Dans un communiqué reçu hier à ‘’EnQuête’’, Reporters sans frontières (RSF) a demandé aux autorités d’accélérer les réformes pour une meilleure stabilité et aussi de prioriser les chantiers pour améliorer l’économie des médias.
Le directeur du bureau Afrique subsaharienne de Reporters sans frontières (RSF), Sadibou Marong, a dressé un état des lieux préoccupant de la situation de la presse au Sénégal. Il rappelle qu’un an après l’élection de Bassirou Diomaye Faye à la présidence, certaines réformes positives ont été amorcées dans le secteur des médias. Parmi elles, l’enregistrement des organes de presse sur une plateforme dédiée, visant à renforcer la transparence du paysage médiatique et de l’aide publique ainsi que l’actualisation de la loi sur la publicité destinée à améliorer la régulation du secteur.

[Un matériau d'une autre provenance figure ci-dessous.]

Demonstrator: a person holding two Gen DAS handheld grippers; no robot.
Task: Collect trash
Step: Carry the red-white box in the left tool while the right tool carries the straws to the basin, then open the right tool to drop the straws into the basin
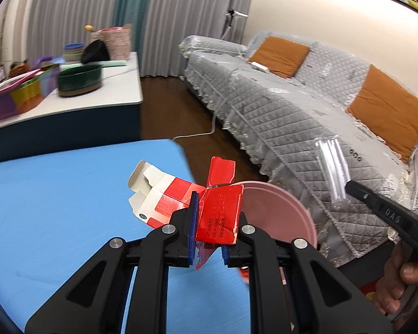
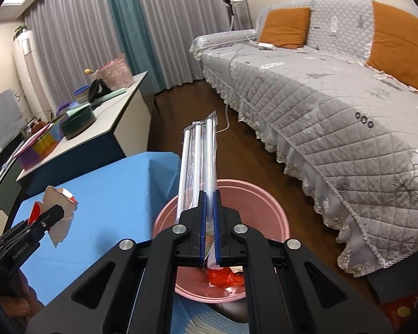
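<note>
Left gripper [image 1: 207,228] clamped torn red carton [image 1: 217,217]; right gripper [image 2: 209,228] pinched straw packet [image 2: 199,161]. Centre both over pink bin [image 2: 264,194] (rim close) before releasing.

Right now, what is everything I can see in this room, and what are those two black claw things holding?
Flattened carton: one, red and white, clamped in the left gripper.
Packet of straws: one, clear wrap, three white straws, clamped in the right gripper.
Bin: one, pink, on the floor beside the blue table, red scraps inside.
Blue table: one, under the carton.
Sofa: one, grey quilted cover.
Cushions: two, orange, on the sofa.
White counter: one, far left, holding a dark green pan and coloured containers.
Curtains: grey and teal, back wall.
Left gripper: black, blue pads.
Right gripper: black, blue pads.
</note>
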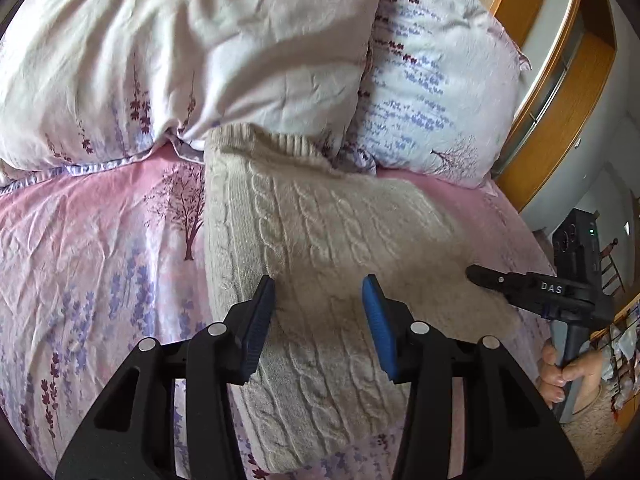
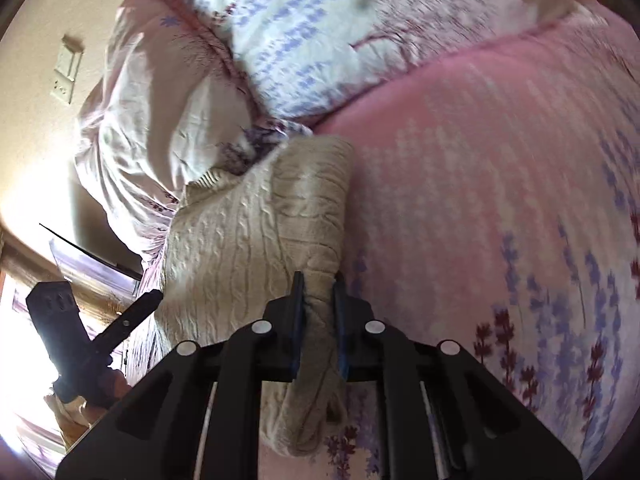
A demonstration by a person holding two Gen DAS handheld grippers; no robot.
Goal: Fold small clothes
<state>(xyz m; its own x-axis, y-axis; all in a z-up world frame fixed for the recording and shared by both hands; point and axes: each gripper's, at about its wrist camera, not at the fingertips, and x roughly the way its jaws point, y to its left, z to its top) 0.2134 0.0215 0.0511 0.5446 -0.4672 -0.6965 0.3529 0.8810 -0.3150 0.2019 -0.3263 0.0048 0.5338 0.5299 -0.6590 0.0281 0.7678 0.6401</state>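
The cream cable-knit sweater (image 1: 320,248) lies on the pink bedsheet (image 1: 100,248), pillows (image 1: 180,60) at 12 o'clock. Left gripper (image 1: 318,300) hovers, jaws apart; right gripper (image 2: 318,304) clamps the sweater's edge.

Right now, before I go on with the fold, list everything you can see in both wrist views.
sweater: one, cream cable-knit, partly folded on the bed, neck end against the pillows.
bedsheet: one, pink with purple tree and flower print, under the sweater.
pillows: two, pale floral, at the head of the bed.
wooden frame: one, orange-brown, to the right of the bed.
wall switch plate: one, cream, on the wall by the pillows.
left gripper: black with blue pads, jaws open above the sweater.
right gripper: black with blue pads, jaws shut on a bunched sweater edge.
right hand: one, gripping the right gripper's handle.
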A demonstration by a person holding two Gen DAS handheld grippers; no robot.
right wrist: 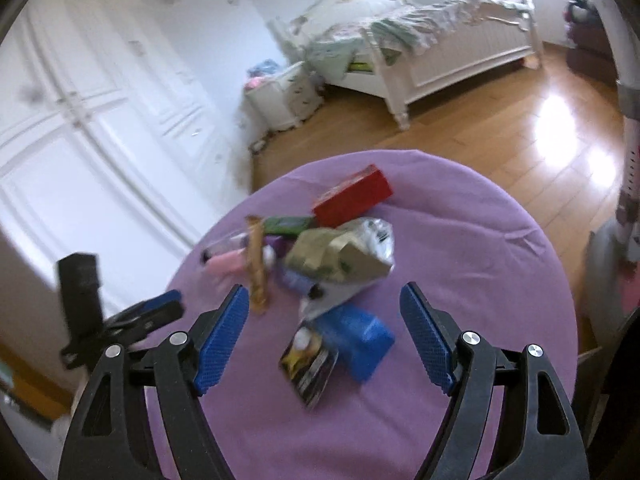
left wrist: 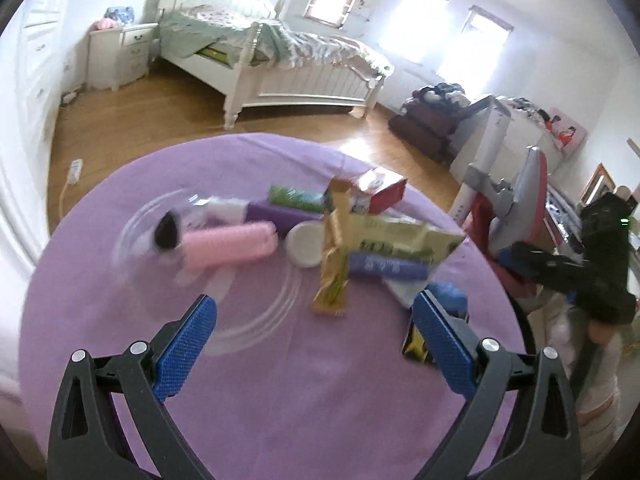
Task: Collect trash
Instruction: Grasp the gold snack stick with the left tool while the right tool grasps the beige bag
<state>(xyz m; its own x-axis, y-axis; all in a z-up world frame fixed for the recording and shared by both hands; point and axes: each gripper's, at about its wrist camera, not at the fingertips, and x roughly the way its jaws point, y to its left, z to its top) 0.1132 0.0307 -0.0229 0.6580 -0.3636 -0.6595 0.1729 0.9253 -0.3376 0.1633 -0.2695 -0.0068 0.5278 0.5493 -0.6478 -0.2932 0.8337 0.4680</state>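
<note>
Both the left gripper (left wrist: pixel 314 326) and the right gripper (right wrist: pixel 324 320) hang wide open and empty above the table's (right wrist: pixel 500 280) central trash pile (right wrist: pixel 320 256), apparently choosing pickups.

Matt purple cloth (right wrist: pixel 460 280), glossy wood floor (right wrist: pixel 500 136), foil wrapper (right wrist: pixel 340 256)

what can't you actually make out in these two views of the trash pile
- Print on the red box, both views: motion blur.
- Blue packet, left wrist view: mostly behind the left gripper finger.
- Clear container's outline, left wrist view: transparent, blurred.
- Trash bin: in neither view.
</note>
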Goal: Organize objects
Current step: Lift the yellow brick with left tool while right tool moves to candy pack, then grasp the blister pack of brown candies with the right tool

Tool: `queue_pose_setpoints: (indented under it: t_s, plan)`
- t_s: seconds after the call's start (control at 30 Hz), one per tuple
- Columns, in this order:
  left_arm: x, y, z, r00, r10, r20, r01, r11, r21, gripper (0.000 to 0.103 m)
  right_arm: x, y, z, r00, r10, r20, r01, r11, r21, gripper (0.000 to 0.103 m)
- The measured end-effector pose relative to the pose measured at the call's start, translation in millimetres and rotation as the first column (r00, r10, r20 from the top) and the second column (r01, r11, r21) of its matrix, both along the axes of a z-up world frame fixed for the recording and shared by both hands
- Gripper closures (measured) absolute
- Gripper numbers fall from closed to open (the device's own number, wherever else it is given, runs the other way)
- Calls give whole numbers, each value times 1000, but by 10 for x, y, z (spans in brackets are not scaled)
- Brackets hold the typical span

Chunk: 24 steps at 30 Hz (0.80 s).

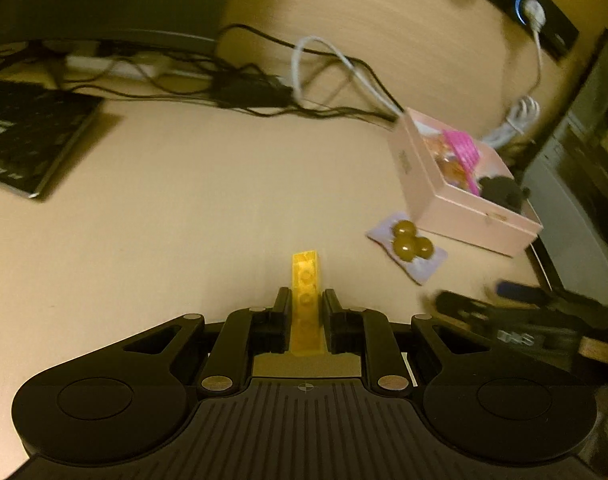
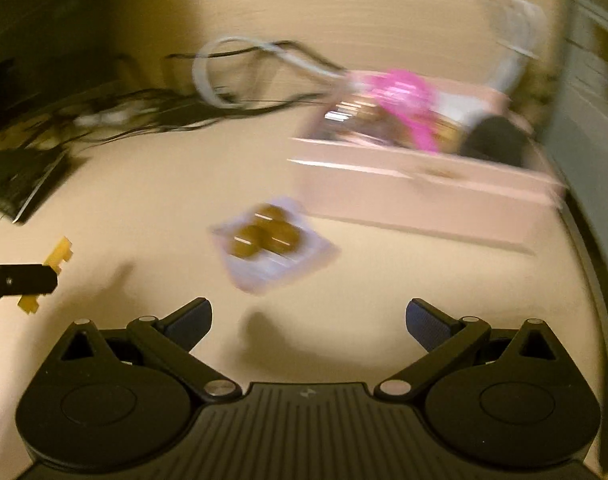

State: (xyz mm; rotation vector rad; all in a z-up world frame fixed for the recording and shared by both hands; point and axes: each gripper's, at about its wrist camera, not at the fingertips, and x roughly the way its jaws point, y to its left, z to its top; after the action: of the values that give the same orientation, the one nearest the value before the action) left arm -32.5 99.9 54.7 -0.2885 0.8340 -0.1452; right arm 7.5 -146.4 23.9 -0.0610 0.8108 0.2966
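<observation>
My left gripper is shut on a yellow toy brick and holds it above the beige desk; the brick also shows in the right wrist view, clamped in the left fingers. A pink open box with pink and dark items inside stands to the right; it also shows in the right wrist view. A small packet with three brown balls lies in front of it. My right gripper is open and empty, just short of the packet.
A black keyboard lies at the left. Tangled black and white cables run along the back of the desk. A dark case stands to the right of the box. My right gripper shows blurred in the left wrist view.
</observation>
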Motion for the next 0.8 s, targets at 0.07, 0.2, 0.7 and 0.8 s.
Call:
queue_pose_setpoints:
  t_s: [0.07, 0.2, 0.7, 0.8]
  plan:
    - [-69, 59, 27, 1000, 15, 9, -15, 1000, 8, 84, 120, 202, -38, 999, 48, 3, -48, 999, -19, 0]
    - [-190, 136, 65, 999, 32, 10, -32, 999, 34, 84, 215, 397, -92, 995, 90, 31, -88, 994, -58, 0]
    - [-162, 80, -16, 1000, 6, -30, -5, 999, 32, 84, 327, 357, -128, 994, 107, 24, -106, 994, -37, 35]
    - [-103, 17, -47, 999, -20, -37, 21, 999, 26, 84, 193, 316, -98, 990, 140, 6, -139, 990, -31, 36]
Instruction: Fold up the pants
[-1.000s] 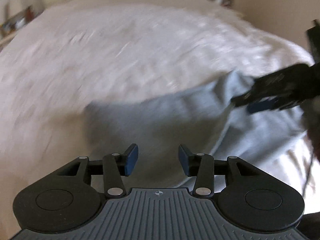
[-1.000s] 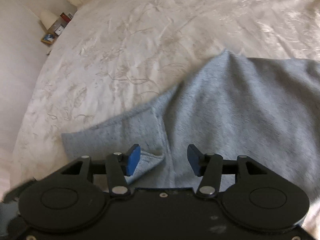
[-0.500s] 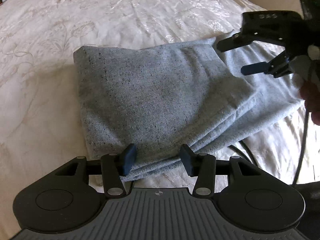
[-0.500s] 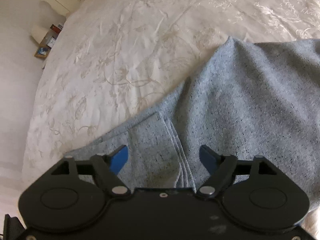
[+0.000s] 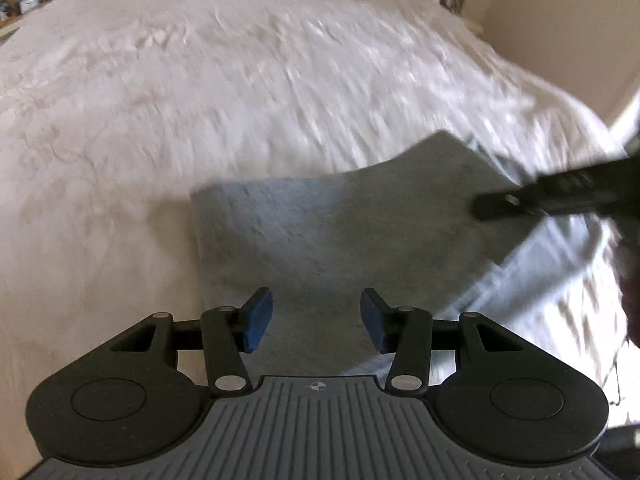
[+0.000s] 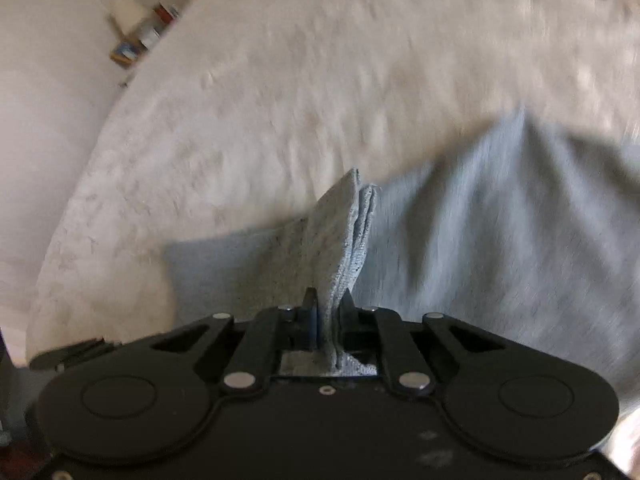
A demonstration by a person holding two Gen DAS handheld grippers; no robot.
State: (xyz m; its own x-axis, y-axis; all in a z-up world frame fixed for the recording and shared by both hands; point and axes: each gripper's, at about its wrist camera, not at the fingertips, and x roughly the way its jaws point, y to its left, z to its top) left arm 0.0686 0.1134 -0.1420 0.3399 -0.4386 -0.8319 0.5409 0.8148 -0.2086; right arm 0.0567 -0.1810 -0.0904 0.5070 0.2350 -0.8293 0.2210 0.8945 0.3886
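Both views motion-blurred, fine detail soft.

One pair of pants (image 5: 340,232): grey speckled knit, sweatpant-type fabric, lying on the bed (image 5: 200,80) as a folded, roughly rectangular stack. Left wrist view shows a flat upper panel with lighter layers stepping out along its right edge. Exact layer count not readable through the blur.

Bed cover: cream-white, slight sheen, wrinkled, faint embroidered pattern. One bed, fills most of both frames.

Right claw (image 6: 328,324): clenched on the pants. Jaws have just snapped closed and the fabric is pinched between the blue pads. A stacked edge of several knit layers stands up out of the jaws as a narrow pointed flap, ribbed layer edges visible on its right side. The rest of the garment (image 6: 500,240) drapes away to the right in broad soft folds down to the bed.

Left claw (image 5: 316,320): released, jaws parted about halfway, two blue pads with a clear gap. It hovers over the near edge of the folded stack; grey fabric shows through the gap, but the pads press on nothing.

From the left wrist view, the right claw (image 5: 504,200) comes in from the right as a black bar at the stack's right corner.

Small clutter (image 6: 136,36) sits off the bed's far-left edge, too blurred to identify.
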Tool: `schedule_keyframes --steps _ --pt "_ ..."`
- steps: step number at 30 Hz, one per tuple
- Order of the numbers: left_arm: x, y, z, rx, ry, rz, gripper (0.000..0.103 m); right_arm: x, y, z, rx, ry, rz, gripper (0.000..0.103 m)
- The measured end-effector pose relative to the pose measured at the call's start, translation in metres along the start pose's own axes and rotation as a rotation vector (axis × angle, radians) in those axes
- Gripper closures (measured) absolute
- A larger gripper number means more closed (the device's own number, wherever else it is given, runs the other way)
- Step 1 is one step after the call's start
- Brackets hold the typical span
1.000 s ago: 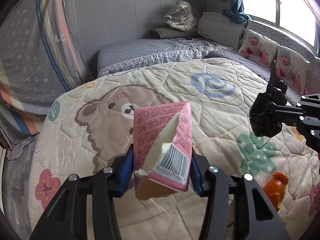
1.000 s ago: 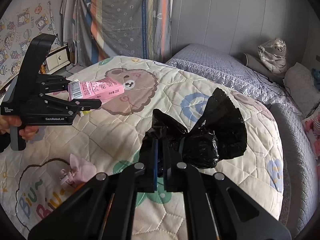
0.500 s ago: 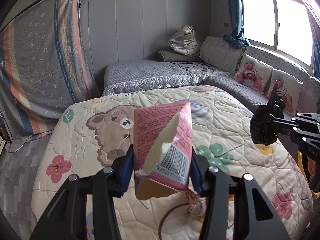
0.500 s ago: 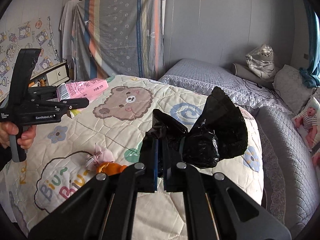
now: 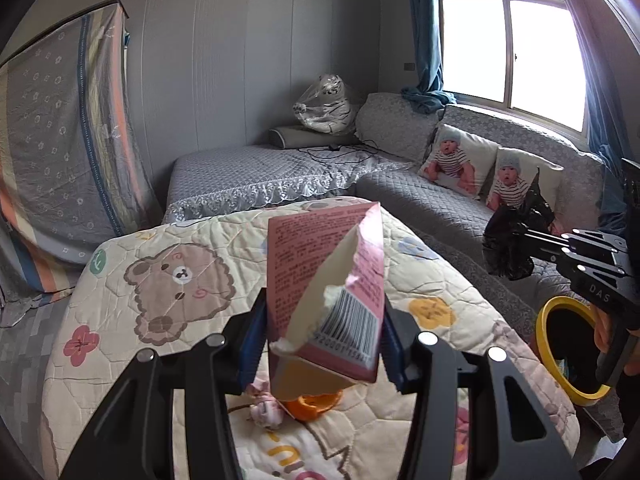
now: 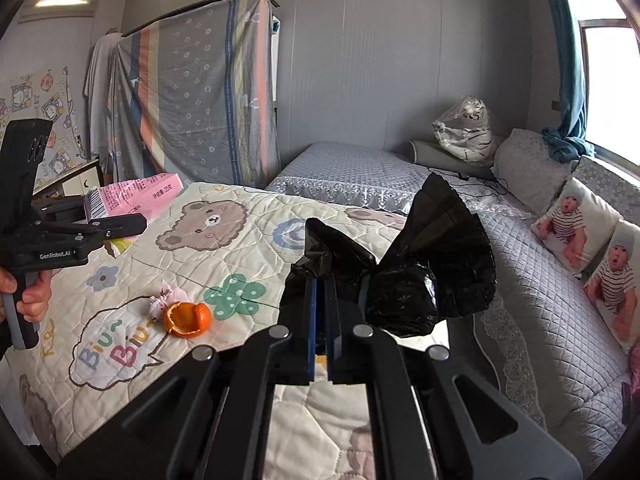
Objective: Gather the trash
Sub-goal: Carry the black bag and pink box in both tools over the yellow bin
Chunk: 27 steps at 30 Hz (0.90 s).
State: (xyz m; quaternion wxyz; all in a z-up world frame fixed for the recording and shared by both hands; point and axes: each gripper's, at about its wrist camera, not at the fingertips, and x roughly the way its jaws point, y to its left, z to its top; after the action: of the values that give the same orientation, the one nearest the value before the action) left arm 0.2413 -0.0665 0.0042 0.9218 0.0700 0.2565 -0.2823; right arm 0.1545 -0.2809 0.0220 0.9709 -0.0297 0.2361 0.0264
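Carrying two pieces of trash above the quilt (image 6: 240, 240), both grippers look mid-transfer toward the bin (image 5: 560, 308).

Left gripper (image 5: 320, 344): jaws part-spread and pinching a torn pink box (image 5: 316, 264) by its sides, barcode end nearest the camera, ripped flap standing open. Grip appears firm; the box sits upright between the pads.

Right gripper (image 6: 322, 312): jaws pressed together on a twist of black bag (image 6: 400, 276). The knotted bulk hangs off at 3 o'clock of the fingertips, so the hold is on thin film only.

Advice for the step in hand: bring each item squarely over the bin mouth before releasing, one at a time. The bag should go first, since it hangs nearest the bin in the left view. Hold the box level so the loose flap does not catch the rim.

Containers: the bin, yellow-rimmed with a dark liner, sits at 4 o'clock in the left view, off the bed edge. Something pale lies low inside; what it is cannot be told.

Outstanding on the quilt: orange peel (image 6: 187, 320) with a pink wrapper (image 6: 160, 304) touching it at 10 o'clock.
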Motion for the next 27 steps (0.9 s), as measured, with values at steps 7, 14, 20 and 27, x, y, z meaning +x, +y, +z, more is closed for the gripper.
schedule_keyframes --steps 7,14,20,27 --pt "0.009 -0.070 0.007 0.053 -0.004 -0.106 0.056 -0.039 -0.038 -0.022 0.056 -0.011 -0.092 0.100" --pt "0.016 -0.133 0.011 0.098 -0.012 -0.181 0.056 -0.071 -0.072 -0.048 0.113 -0.009 -0.184 0.100" --pt "0.022 -0.177 0.008 0.110 -0.008 -0.214 0.056 -0.095 -0.095 -0.074 0.163 0.003 -0.246 0.100" --pt "0.025 -0.233 0.001 0.155 -0.011 -0.266 0.056 -0.118 -0.118 -0.109 0.225 0.029 -0.319 0.100"
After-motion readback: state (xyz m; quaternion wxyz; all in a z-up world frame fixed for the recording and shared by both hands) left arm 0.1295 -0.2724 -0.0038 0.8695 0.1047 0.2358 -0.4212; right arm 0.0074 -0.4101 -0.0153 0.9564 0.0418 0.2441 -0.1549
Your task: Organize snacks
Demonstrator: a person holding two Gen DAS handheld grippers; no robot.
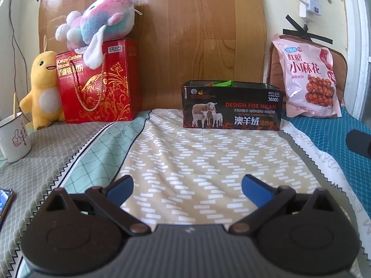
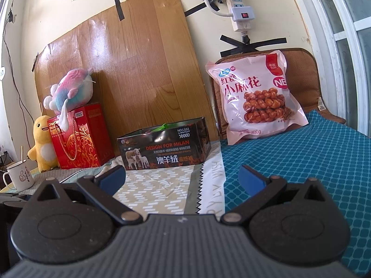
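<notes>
Bedding, a patchwork of soft printed cotton sheets, carries everything we work on. Against the glossy wood-grain wall panel leans the red cardboard biscuit gift box, kept upright. We judge the open black sheep-printed tin our collecting bin, green packets inside. The crinkly pink plastic bag of fried dough twists rests propped on a brown cushion, well apart. Our left gripper and right gripper both gape, empty.

Two plush toys sit here: one yellow duck-like plush and one pink-and-blue plush. There is one red printed gift box, one black open-topped box with sheep pictures, one pink snack bag, one white enamel mug, and one white power strip.
</notes>
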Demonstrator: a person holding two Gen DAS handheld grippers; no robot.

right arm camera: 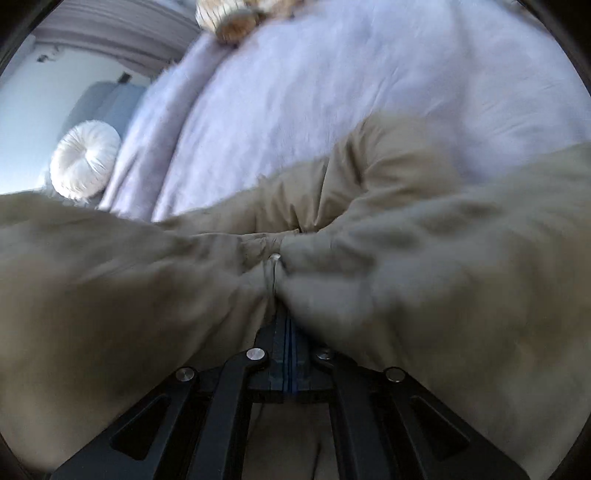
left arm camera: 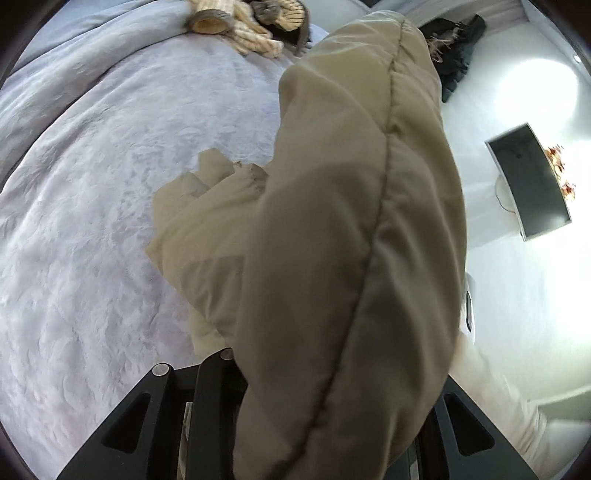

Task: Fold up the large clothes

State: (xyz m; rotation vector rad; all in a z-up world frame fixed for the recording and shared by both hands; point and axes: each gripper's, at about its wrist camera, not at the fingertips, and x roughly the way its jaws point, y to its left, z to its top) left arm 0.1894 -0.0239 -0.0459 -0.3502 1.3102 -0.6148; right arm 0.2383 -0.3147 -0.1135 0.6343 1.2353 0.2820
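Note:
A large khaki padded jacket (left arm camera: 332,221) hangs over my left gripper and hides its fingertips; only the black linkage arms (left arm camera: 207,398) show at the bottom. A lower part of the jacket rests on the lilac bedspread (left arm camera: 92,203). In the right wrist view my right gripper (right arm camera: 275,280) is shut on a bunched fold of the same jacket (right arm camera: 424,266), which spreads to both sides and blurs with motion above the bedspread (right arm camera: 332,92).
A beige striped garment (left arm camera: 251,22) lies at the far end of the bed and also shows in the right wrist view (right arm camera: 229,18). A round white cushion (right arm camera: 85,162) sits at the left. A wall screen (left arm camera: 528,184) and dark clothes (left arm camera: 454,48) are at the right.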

Cependant, selon lui, le défi primordial aujourd'hui est de garantir la survie économique des médias, alors que plusieurs d'entre eux font face à des difficultés croissantes telles que des suspensions de contrats publicitaires, l'accumulation d'impayés et, en résumé, la fragilisation générale du secteur. Ainsi, la question de la soutenabilité économique des médias doit être davantage prise en charge à travers de larges concertations entre les autorités et les professionnels des médias.
Il exhorte donc, le président Bassirou Diomaye Faye vu, qu’il entame sa deuxième année à la tête du pays, à continuer à mener des actions concrètes et rapides, afin d'éviter l'effondrement d'un secteur vital pour la démocratie sénégalaise.
Dans ce sens, il relève des chiffres en rapport avec les journalistes agressés ou interpellés. ¨ Alors que sous la précédente mandature, 60 journalistes avaient été arrêtés, agressés, interpellés ou détenus entre 2021 et 2024, le président Bassirou Diomaye Faye, à peine arrivé au pouvoir, s’est engagé à promouvoir une presse libre et pluraliste¨, dit RSF. Grande déception ! Les réformes engagées au cours de sa première année n’ont pas échappé aux critiques. Plusieurs acteurs du secteur déplorent, en effet, un manque de concertation dans leur élaboration. Le Conseil des diffuseurs et éditeurs de presse du Sénégal (Cdeps) a dénoncé ce qu’il considère comme ¨une tentative de museler la presse¨, organisant en réaction une ¨ journée sans presse¨ le 13 août 2024, une mobilisation largement suivie par la quasi-totalité des journaux et radios du pays, rappelle Reporters sans frontières.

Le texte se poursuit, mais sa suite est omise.